Il risarcimento in questione è trasmissibile iure hereditatis agli eredi (conviventi) della vittima, i quali a loro volta potranno far valere il danno parentale come danno complesso iure proprio.

3. Il quarto motivo non va preso in considerazione, in quanto non contiene alcuna censura nei riguardi della sentenza impugnata, risolvendosi in un mero auspicio circa l’accoglimento del ricorso principale.
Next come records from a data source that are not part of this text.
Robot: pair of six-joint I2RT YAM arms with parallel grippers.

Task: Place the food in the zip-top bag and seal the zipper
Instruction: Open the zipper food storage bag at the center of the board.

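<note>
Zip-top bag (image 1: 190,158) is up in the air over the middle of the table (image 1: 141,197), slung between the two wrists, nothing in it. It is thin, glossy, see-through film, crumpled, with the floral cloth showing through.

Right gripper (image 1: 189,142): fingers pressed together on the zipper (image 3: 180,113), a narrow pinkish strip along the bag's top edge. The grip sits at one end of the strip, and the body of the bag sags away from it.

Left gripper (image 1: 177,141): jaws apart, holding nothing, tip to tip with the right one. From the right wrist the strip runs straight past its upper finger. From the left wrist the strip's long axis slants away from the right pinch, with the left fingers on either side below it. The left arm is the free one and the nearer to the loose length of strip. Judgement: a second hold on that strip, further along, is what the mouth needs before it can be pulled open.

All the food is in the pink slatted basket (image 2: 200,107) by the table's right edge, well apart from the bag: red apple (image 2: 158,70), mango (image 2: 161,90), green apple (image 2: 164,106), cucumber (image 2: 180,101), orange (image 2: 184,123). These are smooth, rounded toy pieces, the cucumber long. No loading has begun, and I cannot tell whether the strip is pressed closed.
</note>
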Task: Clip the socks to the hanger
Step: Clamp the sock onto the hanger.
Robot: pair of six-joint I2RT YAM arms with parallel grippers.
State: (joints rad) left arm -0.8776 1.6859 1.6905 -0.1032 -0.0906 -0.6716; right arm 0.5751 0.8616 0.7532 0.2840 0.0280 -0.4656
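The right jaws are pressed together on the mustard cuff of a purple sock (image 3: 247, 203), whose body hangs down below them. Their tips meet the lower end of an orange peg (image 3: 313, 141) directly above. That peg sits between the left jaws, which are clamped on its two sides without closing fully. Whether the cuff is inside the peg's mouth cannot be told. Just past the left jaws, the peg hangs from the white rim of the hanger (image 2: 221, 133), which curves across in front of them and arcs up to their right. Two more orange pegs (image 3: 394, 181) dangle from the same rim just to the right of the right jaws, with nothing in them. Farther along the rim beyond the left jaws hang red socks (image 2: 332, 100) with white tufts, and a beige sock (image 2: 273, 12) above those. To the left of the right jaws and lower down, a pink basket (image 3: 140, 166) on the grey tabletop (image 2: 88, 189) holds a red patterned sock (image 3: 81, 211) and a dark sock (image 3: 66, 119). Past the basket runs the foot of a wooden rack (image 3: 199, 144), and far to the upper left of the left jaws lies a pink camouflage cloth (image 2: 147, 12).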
C) Vanno perciò accolti sia il ricorso principale che quello incidentale, con la conseguente cassazione della sentenza impugnata e rinvio alla Corte d’appello di Salerno, in diversa composizione, che, oltre a provvedere in ordine alle spese del presente giudizio di cassazione, dovrà attenersi ai seguenti principi di diritto:

1. “Nell’ipotesi di cui all’art. 83 c.p., dopo la condanna penale per il delitto doloso effettivamente voluto dall’agente o dal quale sia derivata, quale conseguenza non voluta, la morte di una persona, compete al giudice civile investito della causa per il risarcimento dei danni cagionati da quella morte l’onere di accertare, in relazione al disposto di cui all’art. 1917 c.c., se la condotta dell’agente in ordine all’evento non voluto sia qualificabile autonomamente come condotta colposa, distinta da quella dello stesso agente qualificata come dolosa in riferimento al delitto voluto”;

2. “Colui che agisce in giudizio per il risarcimento di danni da illecito soddisfa tutti i requisiti richiesti dagli artt. 99, 112, 163 nn. 3-4 e 185 V comma c.p.c., con la domanda generica di risarcimento di “tutti i danni” ricollegabili all’evento lesivo, a nulla rilevando l’eventuale specificazione a titolo esemplificativo di singole voci di danno liquidabili”;

3. “Il danno da lesione del rapporto parentale va valutato e liquidato in via equitativa, con prudente discrezionalità contemperando in maniera equilibrata il grado di gravità del fatto illecito, nonché l’intensità e la durata degli effetti del danno ingiusto, alla stregua delle tabelle utilizzate dai vari Tribunali della Repubblica, in particolare quello di Milano”;

4. “Il giudice di rinvio dovrà valutare, con attenta motivazione, la rilevanza del lasso di tempo intercorrente tra la lesione e l’avvenuta morte onde apprezzare la trasmissibilità iure hereditatis del diritto della vittima al risarcimento del danno morale (inteso nella sua nuova e più ampia accezione, come sofferenza psichica di particolare intensità anche se di breve durata, da parte di chi abbia atteso lucidamente la fine della propria vita)”.

P.Q.M.

Riunisce i ricorsi e li accoglie, cassa in relazione la sentenza impugnata, con rinvio, anche per le spese del giudizio di cassazione, alla Corte d’appello di Salerno in diversa composizione.

Testo non ufficiale. La sola stampa del dispositivo ufficiale ha carattere legale.